*Task objective*:
The line with "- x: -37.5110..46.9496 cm", the line with "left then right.", and all lines between them in the material below: return these exactly, and no others.

*Dataset excerpts*:
# # # # #

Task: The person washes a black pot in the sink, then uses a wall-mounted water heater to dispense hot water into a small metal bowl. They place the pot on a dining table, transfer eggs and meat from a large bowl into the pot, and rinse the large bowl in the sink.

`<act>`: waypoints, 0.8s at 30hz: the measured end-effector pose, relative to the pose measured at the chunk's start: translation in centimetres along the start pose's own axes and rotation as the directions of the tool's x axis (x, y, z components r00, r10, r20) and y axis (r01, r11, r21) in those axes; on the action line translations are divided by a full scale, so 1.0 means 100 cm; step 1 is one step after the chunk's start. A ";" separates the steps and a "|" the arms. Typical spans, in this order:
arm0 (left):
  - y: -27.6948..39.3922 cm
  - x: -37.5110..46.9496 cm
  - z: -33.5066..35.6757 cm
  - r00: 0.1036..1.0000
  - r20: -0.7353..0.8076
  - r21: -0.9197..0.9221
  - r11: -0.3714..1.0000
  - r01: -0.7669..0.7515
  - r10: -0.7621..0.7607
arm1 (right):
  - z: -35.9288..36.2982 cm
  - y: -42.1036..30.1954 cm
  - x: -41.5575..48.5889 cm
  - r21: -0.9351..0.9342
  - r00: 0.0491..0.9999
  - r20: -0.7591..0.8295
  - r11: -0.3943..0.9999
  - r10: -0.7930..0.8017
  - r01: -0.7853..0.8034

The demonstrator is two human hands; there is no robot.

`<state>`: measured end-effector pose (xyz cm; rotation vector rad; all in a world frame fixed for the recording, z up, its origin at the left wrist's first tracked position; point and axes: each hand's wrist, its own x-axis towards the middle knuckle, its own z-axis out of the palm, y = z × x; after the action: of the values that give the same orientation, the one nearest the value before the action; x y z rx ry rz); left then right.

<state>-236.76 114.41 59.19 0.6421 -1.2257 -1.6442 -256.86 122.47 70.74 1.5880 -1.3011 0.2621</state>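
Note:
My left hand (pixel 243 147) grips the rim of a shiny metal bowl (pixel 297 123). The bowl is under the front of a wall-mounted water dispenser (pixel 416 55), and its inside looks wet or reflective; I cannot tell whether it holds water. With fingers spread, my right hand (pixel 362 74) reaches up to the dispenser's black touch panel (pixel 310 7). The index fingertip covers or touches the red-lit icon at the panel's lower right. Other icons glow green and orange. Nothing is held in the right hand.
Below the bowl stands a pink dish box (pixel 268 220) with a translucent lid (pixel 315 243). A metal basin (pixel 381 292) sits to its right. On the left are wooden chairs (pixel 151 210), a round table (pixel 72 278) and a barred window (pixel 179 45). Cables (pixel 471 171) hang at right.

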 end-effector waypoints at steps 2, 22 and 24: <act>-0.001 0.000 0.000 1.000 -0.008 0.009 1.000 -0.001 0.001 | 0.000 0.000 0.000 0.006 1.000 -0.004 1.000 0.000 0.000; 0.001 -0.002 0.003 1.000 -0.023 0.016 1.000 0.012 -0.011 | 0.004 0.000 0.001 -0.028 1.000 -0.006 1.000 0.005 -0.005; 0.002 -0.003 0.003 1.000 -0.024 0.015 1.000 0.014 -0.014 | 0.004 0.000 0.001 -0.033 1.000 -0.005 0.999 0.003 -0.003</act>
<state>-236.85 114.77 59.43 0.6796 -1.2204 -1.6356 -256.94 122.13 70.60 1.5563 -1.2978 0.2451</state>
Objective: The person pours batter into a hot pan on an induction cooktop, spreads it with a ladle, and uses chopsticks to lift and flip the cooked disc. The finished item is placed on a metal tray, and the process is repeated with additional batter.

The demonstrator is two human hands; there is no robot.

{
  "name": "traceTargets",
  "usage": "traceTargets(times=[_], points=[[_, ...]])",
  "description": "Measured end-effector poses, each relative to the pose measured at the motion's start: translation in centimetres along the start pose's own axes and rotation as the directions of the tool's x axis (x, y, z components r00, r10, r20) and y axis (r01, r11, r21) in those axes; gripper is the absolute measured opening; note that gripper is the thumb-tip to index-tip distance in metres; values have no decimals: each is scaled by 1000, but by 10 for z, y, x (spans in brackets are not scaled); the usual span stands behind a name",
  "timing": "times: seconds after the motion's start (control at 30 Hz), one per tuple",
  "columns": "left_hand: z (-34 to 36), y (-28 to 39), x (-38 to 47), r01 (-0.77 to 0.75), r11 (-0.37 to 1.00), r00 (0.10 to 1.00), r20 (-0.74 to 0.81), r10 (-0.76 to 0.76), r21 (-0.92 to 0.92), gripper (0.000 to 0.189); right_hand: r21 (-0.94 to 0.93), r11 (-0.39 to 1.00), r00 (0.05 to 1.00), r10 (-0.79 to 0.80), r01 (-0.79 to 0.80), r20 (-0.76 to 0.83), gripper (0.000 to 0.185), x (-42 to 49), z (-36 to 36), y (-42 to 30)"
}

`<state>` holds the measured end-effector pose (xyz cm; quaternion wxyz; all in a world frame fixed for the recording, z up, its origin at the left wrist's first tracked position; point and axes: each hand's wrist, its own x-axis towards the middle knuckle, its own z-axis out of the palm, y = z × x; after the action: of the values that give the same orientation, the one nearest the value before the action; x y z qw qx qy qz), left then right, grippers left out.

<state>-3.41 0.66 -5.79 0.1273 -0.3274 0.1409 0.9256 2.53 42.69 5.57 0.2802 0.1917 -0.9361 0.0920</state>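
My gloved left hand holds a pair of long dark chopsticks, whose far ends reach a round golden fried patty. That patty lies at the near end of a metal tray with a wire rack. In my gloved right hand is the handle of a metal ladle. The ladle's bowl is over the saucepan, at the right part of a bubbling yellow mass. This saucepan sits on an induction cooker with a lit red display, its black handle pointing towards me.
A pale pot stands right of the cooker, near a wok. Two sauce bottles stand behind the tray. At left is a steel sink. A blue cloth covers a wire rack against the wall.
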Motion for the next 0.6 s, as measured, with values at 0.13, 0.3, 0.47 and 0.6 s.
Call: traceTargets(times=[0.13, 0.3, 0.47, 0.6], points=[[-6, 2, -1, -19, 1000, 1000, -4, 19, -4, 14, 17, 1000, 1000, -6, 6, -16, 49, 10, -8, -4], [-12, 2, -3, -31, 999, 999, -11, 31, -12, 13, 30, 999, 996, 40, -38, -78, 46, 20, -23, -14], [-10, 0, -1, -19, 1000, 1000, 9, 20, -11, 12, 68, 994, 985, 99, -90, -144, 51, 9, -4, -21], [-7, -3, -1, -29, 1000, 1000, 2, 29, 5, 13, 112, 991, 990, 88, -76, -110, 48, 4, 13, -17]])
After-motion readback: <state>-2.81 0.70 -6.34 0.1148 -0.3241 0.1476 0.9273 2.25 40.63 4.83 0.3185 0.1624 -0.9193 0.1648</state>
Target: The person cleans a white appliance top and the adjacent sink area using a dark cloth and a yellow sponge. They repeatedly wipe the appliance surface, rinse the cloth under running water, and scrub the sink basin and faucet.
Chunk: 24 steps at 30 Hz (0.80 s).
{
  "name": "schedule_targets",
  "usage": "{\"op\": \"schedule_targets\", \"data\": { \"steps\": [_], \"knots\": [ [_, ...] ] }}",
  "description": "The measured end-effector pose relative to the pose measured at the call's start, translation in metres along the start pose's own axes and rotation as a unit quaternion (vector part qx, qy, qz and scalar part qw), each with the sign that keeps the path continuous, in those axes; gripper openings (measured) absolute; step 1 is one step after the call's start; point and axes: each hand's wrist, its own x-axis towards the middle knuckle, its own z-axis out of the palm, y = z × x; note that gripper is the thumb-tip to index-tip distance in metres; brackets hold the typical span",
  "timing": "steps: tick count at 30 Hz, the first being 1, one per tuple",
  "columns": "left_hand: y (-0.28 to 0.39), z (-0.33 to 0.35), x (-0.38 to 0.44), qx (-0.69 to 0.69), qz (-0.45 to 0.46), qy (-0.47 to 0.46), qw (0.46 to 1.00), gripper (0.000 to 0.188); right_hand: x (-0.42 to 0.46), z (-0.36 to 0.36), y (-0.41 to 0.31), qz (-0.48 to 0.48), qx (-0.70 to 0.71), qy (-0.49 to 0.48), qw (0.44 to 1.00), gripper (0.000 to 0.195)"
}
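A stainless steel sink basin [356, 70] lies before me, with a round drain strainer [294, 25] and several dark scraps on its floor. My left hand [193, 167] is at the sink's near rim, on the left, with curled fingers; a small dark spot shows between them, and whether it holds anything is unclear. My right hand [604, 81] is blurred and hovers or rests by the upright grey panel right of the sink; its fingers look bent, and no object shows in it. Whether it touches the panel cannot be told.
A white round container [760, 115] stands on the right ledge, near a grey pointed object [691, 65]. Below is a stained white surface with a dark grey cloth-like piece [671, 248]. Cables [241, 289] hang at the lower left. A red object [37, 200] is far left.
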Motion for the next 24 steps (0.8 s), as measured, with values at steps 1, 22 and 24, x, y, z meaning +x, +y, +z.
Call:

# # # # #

*Output for this exercise*:
  - x: -37.5110..46.9496 cm
  - z: -33.5066..35.6757 cm
  - r00: 0.1036..1.0000
  - r20: -0.7353..0.8076
  - r21: -0.9197..0.9221
  - r11: -0.3714..1.0000
  - r01: -0.7669..0.7515
  - r10: -0.7621..0.7607
arm1 (right):
  - z: -35.9288..36.2982 cm
  - y: -42.1036..30.1954 cm
  - x: -41.5575..48.5889 cm
  - r21: -0.9351..0.9342
  - r00: 0.0491..0.9999
  - r20: -0.7591..0.8295
  - r11: -0.3943..0.9999
  - r10: -0.7930..0.8017
  - r01: -0.7853..0.8034

The demonstrator is two human hands; there is no robot.

`<state>`: measured end-effector pose (xyz cm; rotation vector rad; all in a world frame fixed for the recording, z up, its origin at the left wrist's first tracked position; point and axes: each hand's wrist, its own x-axis towards the middle knuckle, its own z-axis out of the palm, y = z × x; after the action: of the values that give the same orientation, the one nearest the value before the action; x y z rx ry rz); left then right.

The required output is complete.